# Antlers...finally !!!



## Tortuga (May 21, 2004)

Finally worked up the nerve to try some work with antlers.. Slow learning curve. One on the left is first effort..nickel plated cartridge...on the right is brass cartridge..Couldn't find Bobby's 308s or 30-30s..Guy said mililary is taking all the billions of cartridges they can get their hands on and leaving very little for reloaders....but that's OK with me..Want them guys over there to have all the firepower they can lay their hands on. Ended up using some 270 casings I had on hand and they were a perfect fit.. Left hand one is a little goofy..but I learned a lot doing that first one... Did make one major screw-up.. cut the antlers, bored the holes, put them on the mandrel and chipped away.. One little detail left out...forgot to glue the tubes in them before turning...but still turned out pretty much OK..

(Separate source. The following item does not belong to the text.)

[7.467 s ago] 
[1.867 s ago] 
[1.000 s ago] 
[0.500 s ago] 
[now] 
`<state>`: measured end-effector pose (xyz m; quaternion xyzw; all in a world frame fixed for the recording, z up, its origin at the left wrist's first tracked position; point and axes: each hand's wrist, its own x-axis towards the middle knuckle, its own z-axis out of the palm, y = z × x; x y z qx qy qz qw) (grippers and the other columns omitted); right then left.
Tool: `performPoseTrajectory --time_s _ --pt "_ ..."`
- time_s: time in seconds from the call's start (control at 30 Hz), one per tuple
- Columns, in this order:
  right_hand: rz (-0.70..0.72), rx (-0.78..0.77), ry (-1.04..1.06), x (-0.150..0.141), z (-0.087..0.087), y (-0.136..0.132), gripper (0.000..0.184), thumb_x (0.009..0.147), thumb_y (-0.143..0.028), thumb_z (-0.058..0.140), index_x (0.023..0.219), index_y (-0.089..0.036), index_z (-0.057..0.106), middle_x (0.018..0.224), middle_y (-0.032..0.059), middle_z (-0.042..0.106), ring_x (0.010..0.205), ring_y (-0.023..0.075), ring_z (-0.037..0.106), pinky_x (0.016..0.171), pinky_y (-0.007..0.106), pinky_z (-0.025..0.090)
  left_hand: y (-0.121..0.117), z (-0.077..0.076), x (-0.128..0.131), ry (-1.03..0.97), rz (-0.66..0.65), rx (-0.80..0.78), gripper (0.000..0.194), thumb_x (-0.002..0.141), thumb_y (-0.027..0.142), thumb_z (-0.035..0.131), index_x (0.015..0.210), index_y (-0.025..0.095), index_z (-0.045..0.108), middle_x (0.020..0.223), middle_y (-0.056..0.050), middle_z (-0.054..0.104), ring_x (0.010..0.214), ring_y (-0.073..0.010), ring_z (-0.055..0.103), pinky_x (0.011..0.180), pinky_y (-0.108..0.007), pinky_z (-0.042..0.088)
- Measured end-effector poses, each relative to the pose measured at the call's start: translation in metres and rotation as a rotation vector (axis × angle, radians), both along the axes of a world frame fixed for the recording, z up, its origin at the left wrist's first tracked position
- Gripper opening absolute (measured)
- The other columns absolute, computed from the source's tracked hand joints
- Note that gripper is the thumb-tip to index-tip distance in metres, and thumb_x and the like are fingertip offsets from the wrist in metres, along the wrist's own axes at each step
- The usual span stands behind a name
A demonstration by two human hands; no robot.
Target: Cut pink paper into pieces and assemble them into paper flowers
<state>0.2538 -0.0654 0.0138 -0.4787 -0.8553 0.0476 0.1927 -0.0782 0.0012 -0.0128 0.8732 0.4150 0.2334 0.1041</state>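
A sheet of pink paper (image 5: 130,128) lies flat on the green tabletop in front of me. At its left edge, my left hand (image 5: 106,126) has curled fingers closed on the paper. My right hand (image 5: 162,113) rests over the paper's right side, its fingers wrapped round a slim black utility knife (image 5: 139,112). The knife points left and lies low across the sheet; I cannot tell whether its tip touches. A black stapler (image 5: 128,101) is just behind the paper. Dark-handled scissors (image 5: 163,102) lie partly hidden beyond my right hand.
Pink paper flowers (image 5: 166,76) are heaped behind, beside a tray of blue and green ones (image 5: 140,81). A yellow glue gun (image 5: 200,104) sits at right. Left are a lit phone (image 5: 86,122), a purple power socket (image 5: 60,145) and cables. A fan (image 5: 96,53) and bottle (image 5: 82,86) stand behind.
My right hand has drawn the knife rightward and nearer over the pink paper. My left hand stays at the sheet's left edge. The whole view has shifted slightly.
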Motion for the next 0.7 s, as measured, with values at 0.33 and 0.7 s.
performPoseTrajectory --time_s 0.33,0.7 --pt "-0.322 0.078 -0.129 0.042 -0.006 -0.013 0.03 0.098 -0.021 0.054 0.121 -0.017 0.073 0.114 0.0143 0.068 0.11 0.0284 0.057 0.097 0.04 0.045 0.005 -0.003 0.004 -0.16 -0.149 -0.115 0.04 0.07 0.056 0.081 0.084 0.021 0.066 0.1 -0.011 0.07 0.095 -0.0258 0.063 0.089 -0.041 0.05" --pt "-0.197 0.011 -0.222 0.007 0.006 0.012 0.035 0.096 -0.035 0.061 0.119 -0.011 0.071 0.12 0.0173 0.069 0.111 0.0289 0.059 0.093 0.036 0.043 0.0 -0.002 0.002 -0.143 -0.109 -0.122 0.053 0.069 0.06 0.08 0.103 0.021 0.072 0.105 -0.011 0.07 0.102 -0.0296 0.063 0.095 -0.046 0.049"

Now I got lungs full of antler dust to add to everythang else floating around down there. LOL... Guy at Carter Country wanted to buy the 'proto' off of me, but I told him to wait till I can start turning first class ones.. Man...these cartridges do make for a loooonnnggg pen.. Any suggestions..(Bobby ?)

Happy as a dog eatin' **** over the first results anyways..

Jim


----------



## trodery (Sep 13, 2006)

Nice Jim! Real nice!


----------



## Hooked (Oct 15, 2004)

Really nice Jim! Score another for the old guys............


----------



## Tortuga (May 21, 2004)

Hooked said:


> Really nice Jim! Score another for the old guys............


LOL. Hooked...I'm beginnin' to believe that every old geezer over sixty in the Newnited States is turning pens..LOL... Seems to be a 'right of passage' or sumthin..God knows we ain't no threat to the other sex nomore..:wink:


----------



## Bobby (May 21, 2004)

Looking good Jim. Thats why I use 308 and 30-30 they are just the right lenth

Lots of used ones on ebay. Thats all I use is the used ones.


----------



## bill (May 21, 2004)

Nice


----------



## Slip (Jul 25, 2006)

Those look great. How would a 270 WSM work. They are short versions of a 270 which is what I hunt with.


----------



## DA REEL DADDY (Jun 7, 2005)

outstanding!!!!


----------